**Task description:** From the records, return each line that has the word "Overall" in it.

[Extracted records]

────────────────────

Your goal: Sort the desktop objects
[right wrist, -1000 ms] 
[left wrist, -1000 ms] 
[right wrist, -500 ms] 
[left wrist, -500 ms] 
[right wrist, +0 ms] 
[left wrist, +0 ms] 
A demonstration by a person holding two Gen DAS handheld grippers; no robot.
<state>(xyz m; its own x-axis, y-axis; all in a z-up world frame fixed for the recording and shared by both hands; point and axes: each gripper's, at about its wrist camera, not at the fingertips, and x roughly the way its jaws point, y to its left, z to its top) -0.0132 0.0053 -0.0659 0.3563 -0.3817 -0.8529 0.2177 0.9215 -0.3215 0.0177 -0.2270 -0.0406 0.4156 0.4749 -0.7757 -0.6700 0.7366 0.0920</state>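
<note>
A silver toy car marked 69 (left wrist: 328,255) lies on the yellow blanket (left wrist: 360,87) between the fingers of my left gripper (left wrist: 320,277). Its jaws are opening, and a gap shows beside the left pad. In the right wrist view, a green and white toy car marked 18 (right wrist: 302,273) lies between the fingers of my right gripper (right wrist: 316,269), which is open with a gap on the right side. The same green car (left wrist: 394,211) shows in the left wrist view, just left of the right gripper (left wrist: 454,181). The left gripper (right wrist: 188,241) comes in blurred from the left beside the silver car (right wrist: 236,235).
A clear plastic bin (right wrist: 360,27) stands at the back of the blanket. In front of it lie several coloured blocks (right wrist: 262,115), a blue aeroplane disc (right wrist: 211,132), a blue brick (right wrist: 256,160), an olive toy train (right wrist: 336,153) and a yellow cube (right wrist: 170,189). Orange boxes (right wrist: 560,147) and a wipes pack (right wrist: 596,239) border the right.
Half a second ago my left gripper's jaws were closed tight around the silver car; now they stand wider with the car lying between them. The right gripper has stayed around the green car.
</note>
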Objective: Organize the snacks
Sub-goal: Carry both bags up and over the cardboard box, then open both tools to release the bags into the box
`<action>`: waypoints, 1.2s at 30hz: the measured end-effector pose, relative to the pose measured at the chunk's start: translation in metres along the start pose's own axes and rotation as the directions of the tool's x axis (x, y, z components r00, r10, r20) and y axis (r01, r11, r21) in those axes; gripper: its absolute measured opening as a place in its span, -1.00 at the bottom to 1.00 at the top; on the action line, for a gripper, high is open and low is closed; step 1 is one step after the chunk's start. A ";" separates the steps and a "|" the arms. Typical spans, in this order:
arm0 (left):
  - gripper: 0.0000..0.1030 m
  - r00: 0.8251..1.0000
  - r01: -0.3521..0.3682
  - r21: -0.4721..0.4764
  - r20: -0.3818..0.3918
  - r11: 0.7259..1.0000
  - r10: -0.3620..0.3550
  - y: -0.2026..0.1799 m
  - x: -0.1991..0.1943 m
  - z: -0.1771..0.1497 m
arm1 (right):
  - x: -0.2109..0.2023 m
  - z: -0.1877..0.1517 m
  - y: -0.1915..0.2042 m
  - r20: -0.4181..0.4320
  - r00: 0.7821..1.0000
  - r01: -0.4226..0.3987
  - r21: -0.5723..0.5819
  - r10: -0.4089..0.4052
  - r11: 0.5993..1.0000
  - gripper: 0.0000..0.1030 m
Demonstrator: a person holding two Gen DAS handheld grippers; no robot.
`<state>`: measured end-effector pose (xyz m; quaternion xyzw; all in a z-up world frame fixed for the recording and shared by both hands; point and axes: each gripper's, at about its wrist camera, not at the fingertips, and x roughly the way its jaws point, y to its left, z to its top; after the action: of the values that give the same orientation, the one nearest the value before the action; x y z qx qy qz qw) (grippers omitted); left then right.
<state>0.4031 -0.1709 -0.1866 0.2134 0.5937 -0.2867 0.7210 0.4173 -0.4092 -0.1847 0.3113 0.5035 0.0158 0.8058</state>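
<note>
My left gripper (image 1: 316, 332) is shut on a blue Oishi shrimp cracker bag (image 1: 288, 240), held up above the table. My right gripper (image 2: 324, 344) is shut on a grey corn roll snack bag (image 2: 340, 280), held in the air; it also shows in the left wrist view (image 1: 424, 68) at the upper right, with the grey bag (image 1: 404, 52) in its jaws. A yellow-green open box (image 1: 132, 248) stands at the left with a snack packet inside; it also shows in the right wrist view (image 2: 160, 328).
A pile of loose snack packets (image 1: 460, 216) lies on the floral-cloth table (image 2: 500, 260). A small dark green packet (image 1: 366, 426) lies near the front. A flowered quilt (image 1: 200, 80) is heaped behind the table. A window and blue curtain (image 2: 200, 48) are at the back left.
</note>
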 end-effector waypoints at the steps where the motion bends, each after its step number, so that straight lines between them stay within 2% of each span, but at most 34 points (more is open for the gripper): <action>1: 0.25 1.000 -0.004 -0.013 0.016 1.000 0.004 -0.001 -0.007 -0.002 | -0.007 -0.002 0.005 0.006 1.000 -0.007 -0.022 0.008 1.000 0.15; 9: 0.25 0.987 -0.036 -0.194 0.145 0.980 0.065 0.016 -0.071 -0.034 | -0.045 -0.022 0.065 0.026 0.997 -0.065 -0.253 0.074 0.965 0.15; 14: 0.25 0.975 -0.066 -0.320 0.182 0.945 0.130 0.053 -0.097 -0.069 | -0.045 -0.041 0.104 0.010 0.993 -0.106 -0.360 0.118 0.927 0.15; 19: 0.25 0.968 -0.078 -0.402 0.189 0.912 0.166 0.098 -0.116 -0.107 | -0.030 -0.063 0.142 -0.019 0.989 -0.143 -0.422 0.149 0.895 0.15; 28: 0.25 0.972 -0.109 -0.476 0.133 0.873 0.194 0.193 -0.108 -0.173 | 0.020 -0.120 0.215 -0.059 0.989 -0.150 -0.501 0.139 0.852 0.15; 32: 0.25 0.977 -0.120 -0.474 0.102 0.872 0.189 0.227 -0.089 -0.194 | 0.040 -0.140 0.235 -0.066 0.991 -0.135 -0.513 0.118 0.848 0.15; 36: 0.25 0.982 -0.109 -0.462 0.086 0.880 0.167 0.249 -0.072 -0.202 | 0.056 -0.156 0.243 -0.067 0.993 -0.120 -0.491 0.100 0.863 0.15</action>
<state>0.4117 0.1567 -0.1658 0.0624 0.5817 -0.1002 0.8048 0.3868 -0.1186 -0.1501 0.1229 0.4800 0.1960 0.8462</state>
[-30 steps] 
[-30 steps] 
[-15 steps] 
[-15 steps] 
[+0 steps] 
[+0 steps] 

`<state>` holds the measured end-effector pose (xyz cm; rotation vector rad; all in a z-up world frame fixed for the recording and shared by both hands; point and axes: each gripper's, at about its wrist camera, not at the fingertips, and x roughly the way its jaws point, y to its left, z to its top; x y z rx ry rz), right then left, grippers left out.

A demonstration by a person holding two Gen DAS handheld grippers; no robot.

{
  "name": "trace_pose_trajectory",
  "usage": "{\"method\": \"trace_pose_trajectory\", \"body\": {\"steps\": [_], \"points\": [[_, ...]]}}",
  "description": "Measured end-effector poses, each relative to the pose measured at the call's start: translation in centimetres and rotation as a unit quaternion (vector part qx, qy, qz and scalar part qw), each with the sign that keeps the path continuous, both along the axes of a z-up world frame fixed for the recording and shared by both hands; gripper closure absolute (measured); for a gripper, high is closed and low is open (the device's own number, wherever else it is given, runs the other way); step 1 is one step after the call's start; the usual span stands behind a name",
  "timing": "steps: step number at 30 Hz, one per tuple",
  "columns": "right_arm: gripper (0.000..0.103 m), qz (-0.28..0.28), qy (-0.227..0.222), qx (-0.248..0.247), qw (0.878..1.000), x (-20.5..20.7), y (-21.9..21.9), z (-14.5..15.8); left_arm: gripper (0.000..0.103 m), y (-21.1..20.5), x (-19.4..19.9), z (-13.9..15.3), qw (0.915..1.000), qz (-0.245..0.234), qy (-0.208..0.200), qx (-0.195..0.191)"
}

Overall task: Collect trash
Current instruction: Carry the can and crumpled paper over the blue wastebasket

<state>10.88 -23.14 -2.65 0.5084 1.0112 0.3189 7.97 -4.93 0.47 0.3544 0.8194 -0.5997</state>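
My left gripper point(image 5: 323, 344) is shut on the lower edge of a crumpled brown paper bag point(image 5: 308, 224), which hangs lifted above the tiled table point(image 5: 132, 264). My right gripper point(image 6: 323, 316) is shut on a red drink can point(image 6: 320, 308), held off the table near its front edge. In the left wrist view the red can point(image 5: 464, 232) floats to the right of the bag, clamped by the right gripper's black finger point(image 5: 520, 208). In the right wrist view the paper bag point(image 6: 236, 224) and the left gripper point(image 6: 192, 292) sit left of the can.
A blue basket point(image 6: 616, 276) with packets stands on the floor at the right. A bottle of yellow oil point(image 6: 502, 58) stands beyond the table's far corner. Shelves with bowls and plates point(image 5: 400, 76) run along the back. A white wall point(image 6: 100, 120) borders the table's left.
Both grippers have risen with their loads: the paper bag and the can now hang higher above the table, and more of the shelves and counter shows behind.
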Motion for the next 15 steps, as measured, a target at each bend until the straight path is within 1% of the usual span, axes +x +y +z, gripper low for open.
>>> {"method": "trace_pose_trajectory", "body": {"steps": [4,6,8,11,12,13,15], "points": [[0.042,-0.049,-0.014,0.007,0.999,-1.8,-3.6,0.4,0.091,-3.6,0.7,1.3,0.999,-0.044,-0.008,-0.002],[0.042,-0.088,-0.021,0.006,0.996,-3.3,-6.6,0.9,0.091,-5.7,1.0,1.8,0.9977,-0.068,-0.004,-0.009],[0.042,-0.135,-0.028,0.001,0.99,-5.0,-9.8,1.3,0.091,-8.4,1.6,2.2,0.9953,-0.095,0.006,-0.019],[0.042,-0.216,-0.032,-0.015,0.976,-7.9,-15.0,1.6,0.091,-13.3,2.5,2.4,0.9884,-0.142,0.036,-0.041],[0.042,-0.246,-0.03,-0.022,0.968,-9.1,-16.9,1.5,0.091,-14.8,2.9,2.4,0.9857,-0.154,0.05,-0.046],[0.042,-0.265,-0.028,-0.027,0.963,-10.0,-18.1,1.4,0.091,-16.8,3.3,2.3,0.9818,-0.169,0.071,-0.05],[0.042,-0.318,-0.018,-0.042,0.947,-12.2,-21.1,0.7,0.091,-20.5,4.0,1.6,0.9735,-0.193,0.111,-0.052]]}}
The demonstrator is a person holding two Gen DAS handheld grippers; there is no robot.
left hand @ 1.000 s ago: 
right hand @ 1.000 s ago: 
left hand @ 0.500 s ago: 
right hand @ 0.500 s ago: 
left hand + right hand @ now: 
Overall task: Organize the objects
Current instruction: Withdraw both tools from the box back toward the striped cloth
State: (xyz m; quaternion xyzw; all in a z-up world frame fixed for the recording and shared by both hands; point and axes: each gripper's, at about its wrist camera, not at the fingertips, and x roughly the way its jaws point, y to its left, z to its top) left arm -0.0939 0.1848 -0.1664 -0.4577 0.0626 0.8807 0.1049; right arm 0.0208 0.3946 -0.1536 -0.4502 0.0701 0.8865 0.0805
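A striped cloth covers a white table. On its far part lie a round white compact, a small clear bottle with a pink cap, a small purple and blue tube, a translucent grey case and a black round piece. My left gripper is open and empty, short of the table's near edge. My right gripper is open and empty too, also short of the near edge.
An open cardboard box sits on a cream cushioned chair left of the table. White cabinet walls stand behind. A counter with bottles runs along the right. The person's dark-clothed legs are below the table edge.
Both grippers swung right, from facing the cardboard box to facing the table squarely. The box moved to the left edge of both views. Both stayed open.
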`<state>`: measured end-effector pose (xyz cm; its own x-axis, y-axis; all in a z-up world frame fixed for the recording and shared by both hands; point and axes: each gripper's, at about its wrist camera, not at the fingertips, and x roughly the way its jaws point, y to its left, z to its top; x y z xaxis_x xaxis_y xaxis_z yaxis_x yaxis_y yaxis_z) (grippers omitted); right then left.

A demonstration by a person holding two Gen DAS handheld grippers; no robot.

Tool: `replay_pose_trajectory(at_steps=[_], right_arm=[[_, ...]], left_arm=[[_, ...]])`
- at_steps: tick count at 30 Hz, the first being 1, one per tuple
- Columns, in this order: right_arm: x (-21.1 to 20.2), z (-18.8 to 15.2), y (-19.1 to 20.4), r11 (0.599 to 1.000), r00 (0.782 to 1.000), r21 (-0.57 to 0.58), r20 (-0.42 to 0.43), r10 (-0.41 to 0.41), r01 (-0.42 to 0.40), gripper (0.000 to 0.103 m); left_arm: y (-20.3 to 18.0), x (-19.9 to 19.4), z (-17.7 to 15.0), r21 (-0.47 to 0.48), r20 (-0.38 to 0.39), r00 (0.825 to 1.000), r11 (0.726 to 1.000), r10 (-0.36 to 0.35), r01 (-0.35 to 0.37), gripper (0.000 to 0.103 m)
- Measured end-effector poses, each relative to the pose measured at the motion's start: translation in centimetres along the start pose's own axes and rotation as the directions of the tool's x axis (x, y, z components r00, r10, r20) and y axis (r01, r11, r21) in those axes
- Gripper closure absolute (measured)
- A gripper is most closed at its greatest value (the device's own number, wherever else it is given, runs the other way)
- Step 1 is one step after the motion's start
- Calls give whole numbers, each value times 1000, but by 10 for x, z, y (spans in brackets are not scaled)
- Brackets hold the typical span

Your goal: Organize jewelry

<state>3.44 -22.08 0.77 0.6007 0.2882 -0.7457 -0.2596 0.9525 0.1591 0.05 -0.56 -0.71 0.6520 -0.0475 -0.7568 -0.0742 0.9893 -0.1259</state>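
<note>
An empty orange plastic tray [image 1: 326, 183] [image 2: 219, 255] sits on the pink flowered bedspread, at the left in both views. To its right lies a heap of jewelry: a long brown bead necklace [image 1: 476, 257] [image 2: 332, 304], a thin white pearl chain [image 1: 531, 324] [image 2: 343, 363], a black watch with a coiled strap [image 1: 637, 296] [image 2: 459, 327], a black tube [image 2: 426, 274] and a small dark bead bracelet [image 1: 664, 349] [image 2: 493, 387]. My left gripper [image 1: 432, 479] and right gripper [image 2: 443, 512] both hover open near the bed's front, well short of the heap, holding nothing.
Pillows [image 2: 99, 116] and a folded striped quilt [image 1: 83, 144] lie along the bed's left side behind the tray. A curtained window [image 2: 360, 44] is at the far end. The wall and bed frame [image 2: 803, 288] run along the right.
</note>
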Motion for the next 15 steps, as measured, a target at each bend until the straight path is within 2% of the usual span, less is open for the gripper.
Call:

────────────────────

**Solution to this task:**
Overall task: Collect trash
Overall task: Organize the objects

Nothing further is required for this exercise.